Depuis cet incident, son papa lui avait défendu de jouer avec. Pourtant cela ne l’a pas empêché de poursuivre son destin». Orphelin de père et de mère, Makhtar veut coûte que coûte réaliser son dessein : aider les enfants nécessiteux et travailler dans la mode de rue.
Mode 2rues
Pape Makhtar Fall nourrit de grands rêves. Il travaille depuis deux ans avec le label Pen’attitude pour organiser un défilé dans les rues. Il en est à sa deuxième édition et compte le 12 septembre prochain, assiéger les rues de Dakar et de la banlieue.
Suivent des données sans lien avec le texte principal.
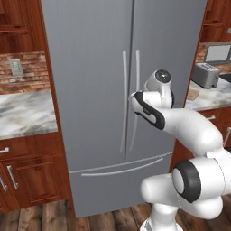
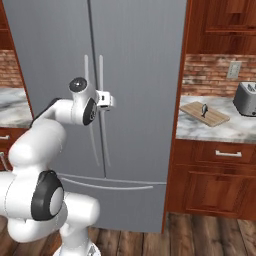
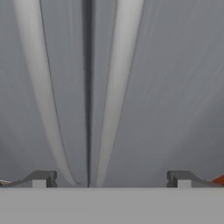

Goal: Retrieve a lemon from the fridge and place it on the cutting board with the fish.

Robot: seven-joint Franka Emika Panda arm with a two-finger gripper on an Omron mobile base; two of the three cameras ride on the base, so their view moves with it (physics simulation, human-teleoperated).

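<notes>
Toaster (image 2: 246, 98): a silver toaster was seen standing on the right table, against the brick wall.
Table (image 1: 22, 113): marble-topped tables were seen on either side, over red-brown wooden cabinets (image 2: 220, 185).
Outlets: one wall outlet (image 1: 16, 66) was set in the brick on the left, another (image 2: 233, 69) on the right.
Floor (image 1: 40, 216): dark wood planks were laid.
Microwave (image 1: 219, 53): partly seen at the far right edge.

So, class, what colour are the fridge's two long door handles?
Silver, on the grey fridge; the handles show best in the hand view.
</notes>
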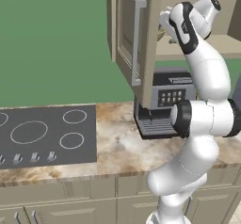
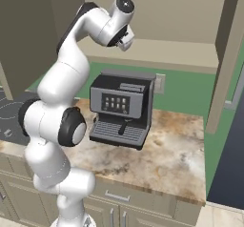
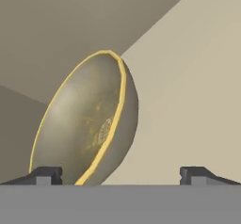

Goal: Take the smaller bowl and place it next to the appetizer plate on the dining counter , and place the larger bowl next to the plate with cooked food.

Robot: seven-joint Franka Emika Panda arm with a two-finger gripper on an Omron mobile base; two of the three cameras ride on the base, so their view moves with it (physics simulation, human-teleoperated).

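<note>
A black coffee machine (image 2: 121, 108) is standing on the marbled bench (image 2: 176, 149), under an open wall cabinet (image 1: 141, 39); a cooktop (image 1: 44, 133) is lying to its left.

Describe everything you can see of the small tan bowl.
The bowl is round, smooth and tan, with a thin yellow rim and faint speckles inside. In the hand view it looks tipped, its hollow facing left, against plain beige cabinet surfaces. The open gripper is just short of it, one fingertip near its rim, apparently not touching.

Arm raised high, end effector (image 3: 120, 176) with its fingertips spread wide
</note>
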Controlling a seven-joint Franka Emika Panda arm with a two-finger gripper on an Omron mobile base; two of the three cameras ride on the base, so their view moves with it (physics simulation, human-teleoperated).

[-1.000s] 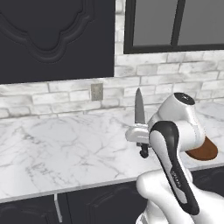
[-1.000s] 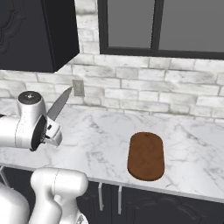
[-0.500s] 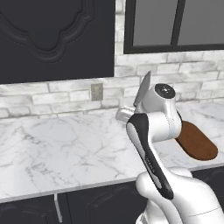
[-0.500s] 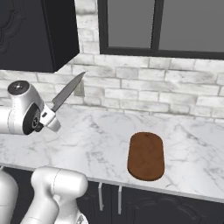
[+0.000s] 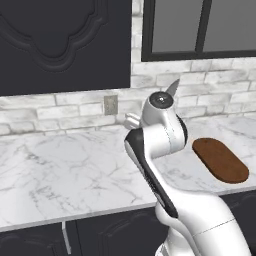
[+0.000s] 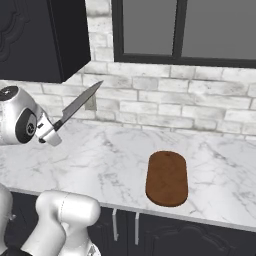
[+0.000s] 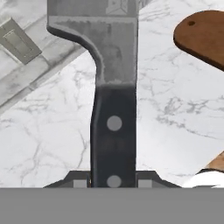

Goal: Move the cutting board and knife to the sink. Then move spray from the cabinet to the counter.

D’où l’appellation de Mode 2rues explique-t-il. «L’année dernière on était à Ouakam, Médina et d’autres points de la banlieue. Cette année on a choisi de faire Mode2rues à Dakar et sa banlieue».
Ce concept a été initié par Pen’attitude avec qui Makhtar Fall collabore. Ce label informe-t-il, travaille sur trois volets : le social’attitude, l’event’attitude et le school’attitude. «Nous sommes en période de vacances, nous organisons ainsi un défilé de mode pour permettre aux gens qui n’ont pas les moyens de se payer les grands défilés dans les salles, de pouvoir le suivre dans la rue. Nous nous déplaçons vers eux, nous étalons nos tapis rouges dans la rue et nous posons nos chaises sur les routes goudronnées. Plein de mannequins viendront défiler et des stands seront montés pour les accueillir» étaye-t-il dans son argumentaire.
Au sortir de cette mode de rue, le styliste compte avec ses amis, offrir à chaque enfant un cadeau pour les fêtes de Noël à venir.
Son guide religieux Chérif Makhfouss Aïdara, qui a créé une fondation œuvrant dans le social, l’y encourage. Pape Makhtar Fall en est à sa troisième édition de «Un enfant un cadeau» et fait d’une pierre deux coups. Il invite les grands stylistes et le gouvernement à en faire de même.
«Ils sont nombreux à galérer dans la banlieue»
Pape Makhtar porte une grande admiration aux stylistes de renom qui se sont établis au Sénégal. «Dia Style, je l’admire beaucoup. Ibrahima Sène, Da fashion. J’aime bien Tima création, Mame Fagueye Bâ et Sadya Guèye dont je fais partie de l’association» liste-t-il avec une pointe de regret. Le jeune styliste déclare éprouver un pincement au cœur en voyant des grands stylistes «bras croisés», et se refusant à toute initiative visant à promouvoir les jeunes stylistes.
«Durant la Francophonie il y avait plusieurs jeunes stylistes qui voulaient montrer leurs talents... Il y a plein de concurrence et les grands ne laissent pas les petits remonter. Il faut qu’ils cèdent le passage aux petits pour qu’eux aussi puissent montrer leur talent» intercède-t-il.
Pour le jeune banlieusard, le gouvernement doit aussi s’atteler à aider les jeunes stylistes. «Ils sont nombreux à galérer dans la banlieue. C’est vraiment difficile. Pour organiser un défilé, ils courent de gauche à droite. Ce n’est pas normal. Le gouvernement devait les subventionner et les doter d’une banque leur permettant de bien travailler».
Cela dit Pape Makhtar Fall attend impatiemment le moment du lancement en mars prochain, de sa ligne de vêtements et voir ses souhaits les plus chers se réaliser.